Le texte actuellement sur la table prévoit un "instrument de relance" de 750 milliards d'euros, largement inspiré de l'initiative d'Angela Merkel et d'Emmanuel Macron – une alliance de poids dans le débat. Ce fonds complète une proposition révisée de budget de l'UE pour 2021-2027, de 1.100 milliards d'euros, sur laquelle les États membres doivent aussi s'entendre.

Détail, par pays de l'UE, du vaste plan de relance économique proposé par la Commission européenne. Photo : AFP/VNA/CVN

Sur la somme de 750 milliards, 500 milliards seraient redistribués dans le cadre du budget européen sous forme de subventions aux pays les plus touchés par le coronavirus, comme l'Espagne et l'Italie, et 250 milliards d'euros sous forme de prêts.

Taxe sur les plastiques

Mais les 27 doivent encore surmonter d'importantes divergences, qu'il s'agisse du montant du plan, de sa durée, de l'équilibre entre prêts et subventions, des critères de répartition des aides, ainsi que de la délicate question d'une "conditionnalité", c'est-à-dire la contrepartie (par exemple des réformes) exigée à un État en échange de ces fonds. Les "frugaux" réclament un niveau de dépense beaucoup moins élevé que les 750 milliards annoncés, ce qui devrait contraindre Charles Michel à raboter un peu les montants dans sa nouvelle proposition.

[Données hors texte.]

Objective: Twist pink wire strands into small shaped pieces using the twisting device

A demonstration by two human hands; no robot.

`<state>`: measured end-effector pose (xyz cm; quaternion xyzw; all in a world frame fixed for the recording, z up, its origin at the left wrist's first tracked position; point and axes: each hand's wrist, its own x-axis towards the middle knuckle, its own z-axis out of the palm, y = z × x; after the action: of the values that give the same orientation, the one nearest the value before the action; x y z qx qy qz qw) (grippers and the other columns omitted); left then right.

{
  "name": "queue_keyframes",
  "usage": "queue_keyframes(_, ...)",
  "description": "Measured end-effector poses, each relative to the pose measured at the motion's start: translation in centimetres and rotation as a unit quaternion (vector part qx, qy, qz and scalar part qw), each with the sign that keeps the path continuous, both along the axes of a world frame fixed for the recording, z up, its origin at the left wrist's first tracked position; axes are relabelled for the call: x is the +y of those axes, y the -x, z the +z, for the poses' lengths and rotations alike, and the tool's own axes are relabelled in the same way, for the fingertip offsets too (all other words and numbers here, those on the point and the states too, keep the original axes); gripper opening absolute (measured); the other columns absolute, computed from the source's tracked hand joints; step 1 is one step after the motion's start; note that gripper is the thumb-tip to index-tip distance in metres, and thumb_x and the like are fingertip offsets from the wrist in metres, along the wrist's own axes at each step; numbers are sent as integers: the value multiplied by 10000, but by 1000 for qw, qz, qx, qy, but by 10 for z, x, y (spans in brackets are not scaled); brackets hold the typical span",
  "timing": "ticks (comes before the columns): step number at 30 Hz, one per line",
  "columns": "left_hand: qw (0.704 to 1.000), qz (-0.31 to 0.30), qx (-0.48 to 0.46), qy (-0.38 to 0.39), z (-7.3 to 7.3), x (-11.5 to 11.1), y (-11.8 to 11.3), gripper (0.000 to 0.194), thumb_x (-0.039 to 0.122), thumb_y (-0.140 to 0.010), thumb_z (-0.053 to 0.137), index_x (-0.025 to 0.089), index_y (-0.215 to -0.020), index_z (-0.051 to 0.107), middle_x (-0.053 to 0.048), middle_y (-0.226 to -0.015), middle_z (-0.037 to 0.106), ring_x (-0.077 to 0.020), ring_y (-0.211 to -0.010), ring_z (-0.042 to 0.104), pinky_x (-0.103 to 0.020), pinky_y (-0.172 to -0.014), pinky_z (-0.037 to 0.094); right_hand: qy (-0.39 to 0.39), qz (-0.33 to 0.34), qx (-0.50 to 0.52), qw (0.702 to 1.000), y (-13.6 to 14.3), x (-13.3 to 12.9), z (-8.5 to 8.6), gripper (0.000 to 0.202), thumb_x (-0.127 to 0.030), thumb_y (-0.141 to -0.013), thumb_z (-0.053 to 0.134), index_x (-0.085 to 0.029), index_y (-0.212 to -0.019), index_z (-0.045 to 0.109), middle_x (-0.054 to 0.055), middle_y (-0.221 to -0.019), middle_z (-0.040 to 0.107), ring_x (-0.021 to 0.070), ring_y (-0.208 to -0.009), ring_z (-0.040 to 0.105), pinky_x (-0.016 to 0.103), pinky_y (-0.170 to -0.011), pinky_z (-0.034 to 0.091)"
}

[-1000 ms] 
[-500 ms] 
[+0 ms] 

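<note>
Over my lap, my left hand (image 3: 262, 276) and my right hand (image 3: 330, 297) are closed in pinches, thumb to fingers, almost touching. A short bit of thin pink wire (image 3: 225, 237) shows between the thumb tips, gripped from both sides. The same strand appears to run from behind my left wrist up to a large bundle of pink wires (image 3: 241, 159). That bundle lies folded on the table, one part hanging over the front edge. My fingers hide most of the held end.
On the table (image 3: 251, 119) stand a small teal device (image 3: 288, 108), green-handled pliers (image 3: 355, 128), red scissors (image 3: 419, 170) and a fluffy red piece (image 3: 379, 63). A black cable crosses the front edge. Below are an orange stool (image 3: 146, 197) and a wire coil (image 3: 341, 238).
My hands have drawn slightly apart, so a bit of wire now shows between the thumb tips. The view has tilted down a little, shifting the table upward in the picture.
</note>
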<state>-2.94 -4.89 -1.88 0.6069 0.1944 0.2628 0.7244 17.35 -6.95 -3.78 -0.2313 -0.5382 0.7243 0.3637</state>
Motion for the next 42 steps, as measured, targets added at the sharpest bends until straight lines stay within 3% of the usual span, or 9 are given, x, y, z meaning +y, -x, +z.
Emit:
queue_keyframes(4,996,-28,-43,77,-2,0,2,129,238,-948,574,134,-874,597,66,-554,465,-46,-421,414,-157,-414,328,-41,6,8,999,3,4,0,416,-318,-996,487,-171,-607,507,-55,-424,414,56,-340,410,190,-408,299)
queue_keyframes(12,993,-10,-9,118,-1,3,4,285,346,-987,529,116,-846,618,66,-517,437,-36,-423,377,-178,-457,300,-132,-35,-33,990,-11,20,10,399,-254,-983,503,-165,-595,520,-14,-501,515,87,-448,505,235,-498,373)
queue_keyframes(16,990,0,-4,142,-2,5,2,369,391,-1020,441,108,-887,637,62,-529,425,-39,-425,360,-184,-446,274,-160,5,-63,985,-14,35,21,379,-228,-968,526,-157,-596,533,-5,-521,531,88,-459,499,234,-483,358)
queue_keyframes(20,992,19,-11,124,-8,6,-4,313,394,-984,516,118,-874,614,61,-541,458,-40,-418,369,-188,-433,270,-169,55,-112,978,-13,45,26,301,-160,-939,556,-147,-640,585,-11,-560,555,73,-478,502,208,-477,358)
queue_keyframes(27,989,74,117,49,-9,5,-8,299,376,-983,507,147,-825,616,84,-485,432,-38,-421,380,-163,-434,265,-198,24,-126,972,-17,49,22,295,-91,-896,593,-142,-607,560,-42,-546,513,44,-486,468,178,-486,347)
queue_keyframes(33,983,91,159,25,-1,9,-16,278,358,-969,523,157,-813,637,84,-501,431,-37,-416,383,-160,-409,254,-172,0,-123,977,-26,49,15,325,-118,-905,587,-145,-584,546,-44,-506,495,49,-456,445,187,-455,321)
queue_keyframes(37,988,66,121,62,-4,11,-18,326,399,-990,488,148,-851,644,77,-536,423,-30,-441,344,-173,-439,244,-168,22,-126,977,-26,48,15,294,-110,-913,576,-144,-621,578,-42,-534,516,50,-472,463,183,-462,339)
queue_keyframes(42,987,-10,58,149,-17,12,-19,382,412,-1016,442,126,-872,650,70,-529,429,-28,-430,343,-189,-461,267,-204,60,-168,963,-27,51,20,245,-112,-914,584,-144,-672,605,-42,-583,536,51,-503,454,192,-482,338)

Et ils plaident pour des prêts, que chaque État devra donc rembourser, plutôt que des subventions, dont les modalités de remboursement à 27 n'ont pas été définies. Le chancelier autrichien Sebastian Kurz a mis en garde contre une pérennisation de la dette : l'aide apportée doit être "ponctuelle" et "limitée dans le temps", a-t-il averti selon l'agence APA.

La Commission évoque plusieurs possibilités pour financer budget et plan de relance, sans alourdir les contributions des États : taxe sur les plastiques, élargissement des recettes collectées sur le marché du carbone européen, taxe carbone aux frontières, impôt sur l'activité des grandes entreprises ou encore sur les entreprises numériques. Là encore, un compromis devra être trouvé.